The main hall has an in-built rear projection screen of 18-16 ft along with the latest sound systems built into the roof to provide a concert-like experience. It has 32 halls to organise multiple meetings simultaneously. The meeting room has a 500-guest reception area, with 16 terminals for registrations. The main reception has 16 workstation back office.

HICC is attached with the Novotel hotel, forming a unique complex to provide both accommodation and conference facility, reducing the travel burden for tourists, Khanna says. Around 700 common staff are employed for both the facilities.

HICC also provides video production facility and, according to Khanna, the videos are made by its in-house professionals at the studio within the centre. It has deployed all the latest technology to ensure safety of guests.

“To host an international event, adequate planning is required three-four years ahead of the event. The selection and bidding is a lengthy process. We have started bidding for events that would happen in 2014,” he says, adding conventions are economic growth engines, which contribute by generating local employment. Conventions get the highest-spending tourists. In other words, they influence local tourism, handicraft sales, catering, cabs and along with other amenities of transport, tourist, crafts, and airports.

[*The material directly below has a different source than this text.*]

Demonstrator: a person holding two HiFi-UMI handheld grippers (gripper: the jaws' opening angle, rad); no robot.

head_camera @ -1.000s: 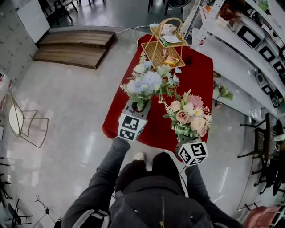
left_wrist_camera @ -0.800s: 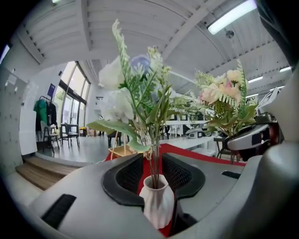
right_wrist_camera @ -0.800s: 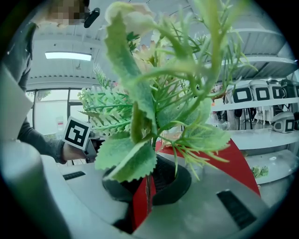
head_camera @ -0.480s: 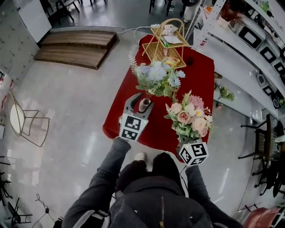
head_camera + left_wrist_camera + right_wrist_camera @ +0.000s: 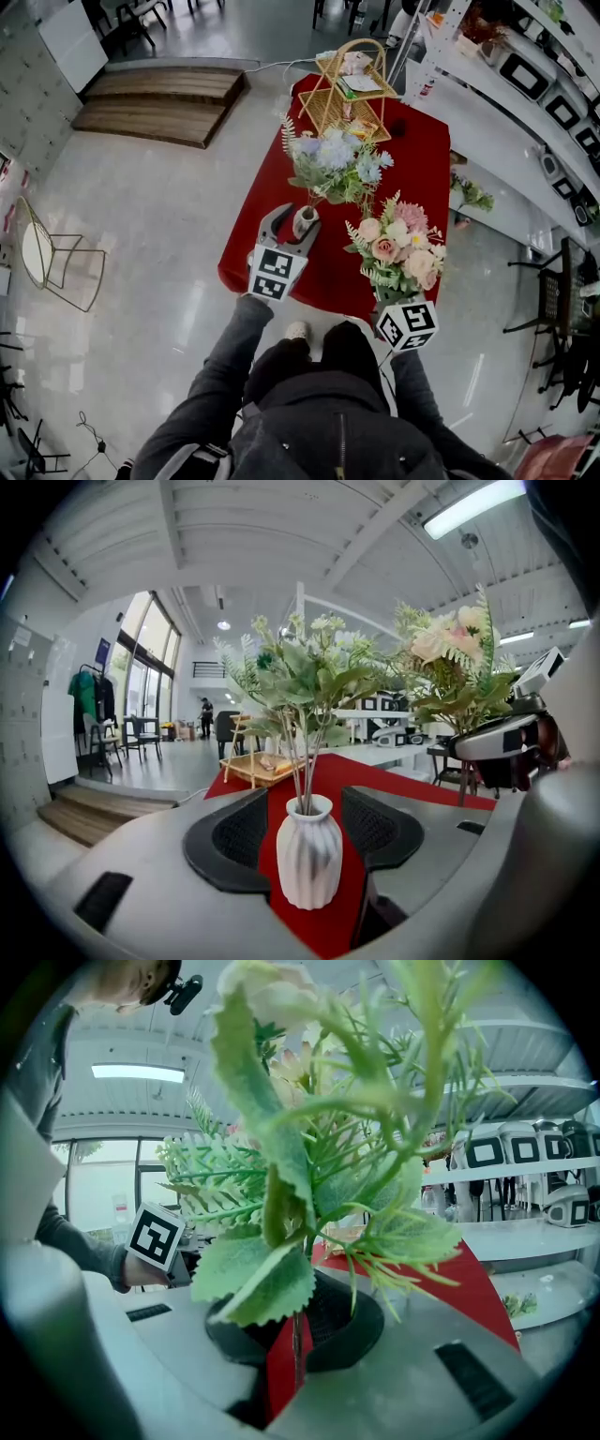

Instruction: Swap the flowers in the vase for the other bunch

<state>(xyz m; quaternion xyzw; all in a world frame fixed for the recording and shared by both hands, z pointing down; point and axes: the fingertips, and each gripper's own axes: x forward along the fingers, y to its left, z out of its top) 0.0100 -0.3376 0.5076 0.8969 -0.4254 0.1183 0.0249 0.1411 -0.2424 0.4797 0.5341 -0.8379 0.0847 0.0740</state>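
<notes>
Left claw (image 5: pixel 289 223): jaws wide and just been opening, standing either side of the white ribbed vase (image 5: pixel 308 864). Neither pad (image 5: pixel 246 832) presses on it; red cloth shows in the gap on both sides. Vase upright on the red tabletop (image 5: pixel 412 159), near the edge closest to the person. Pale blue and white bunch (image 5: pixel 336 164) sits in the vase, stems straight down the neck, heads spreading up and away from the person.

Right claw (image 5: pixel 300 1321): jaws closed narrow on the thin stem (image 5: pixel 296 1354) of the pink bunch (image 5: pixel 398 246). Serrated leaves hang over the pads; blooms of pink, cream and peach rise above them. In the head view this bunch sits over the near right part of the tabletop, just beside the blue bunch, their foliage close; cannot tell whether they touch.

Gold wire basket (image 5: pixel 345 94) at the far end of the tabletop, well apart from the vase.
</notes>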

“According to our finding, for any convention with 1,000 delegates, the overall economy of the city gets a Rs 3-crore benefit — minimum of three-night stay per 1,000 delegates. The earnings comes from the hotel room tariff, payment for transport, shopping, vendors and other service providers,” says Ranjan.

Last year, it generated a turnover of Rs 50 crore. “Financial growth is progressing annually and 2010 saw the best financial performance. If things remain favourable, we expect a 10-15 per cent annual average growth,” Khanna said.